The President of the United States, Greeting:

In my personal scrapbook I have a tattered letter dated September 18, 1942. It begins with that famous preamble: "The President of the United States, To Morris King Udall. Greeting: Having submitted yourself to a Local Board composed of your neighbors for the purpose of determining your availability for training and service in the armed forces..."

Eighteen days later I was Private Udall, No. 39850679. Thus began for me a four-year hitch in Uncle Sam's Army and Air Corps. It was hectic, disruptive, rewarding. I survived it, with no lasting brain damage and few regrets.

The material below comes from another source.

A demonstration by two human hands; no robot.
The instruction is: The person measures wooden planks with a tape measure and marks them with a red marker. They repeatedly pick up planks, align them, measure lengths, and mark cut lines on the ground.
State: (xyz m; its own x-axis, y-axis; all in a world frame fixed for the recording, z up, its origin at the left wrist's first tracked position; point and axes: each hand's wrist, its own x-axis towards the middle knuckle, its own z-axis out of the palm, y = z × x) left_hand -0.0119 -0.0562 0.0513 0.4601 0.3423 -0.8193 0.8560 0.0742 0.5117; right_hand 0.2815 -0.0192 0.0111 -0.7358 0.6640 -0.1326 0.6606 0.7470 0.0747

TATTERED LETTER WITH A FAMOUS PREAMBLE
Since America was shoved into a world power role 50 years ago, Selective Service has been, in times of need, a harsh but necessary instrument. It has prompted serious, recurring and often bitter argument. When Congressional old-timers recall dramatic debate, they always mention August 12, 1941, when a 203-202 House vote saved Selective Service from immediate expiration and may have changed the course of World War II.

Since then a generation has gone full circle. My oldest son will be required to register just next year, while this year his father takes part in a debate to determine the kind of draft law that will govern him and millions of other fathers' sons.

AREAS OF DISPUTE

Unless Congress acts by June 30, the government's authority to draft anyone will expire. In some form or another it will be extended -- almost everyone agrees on this. But the 535 Representatives and Senators have almost that many ideas of what changes should be made.

In 1967 two million young men come of draft age. If we needed all of them (as in World War II) there would be few problems. But even with Vietnam we need only one million, or fewer. So the tough questions are: Who is taken when not all are taken? Who goes, and who does not? And when?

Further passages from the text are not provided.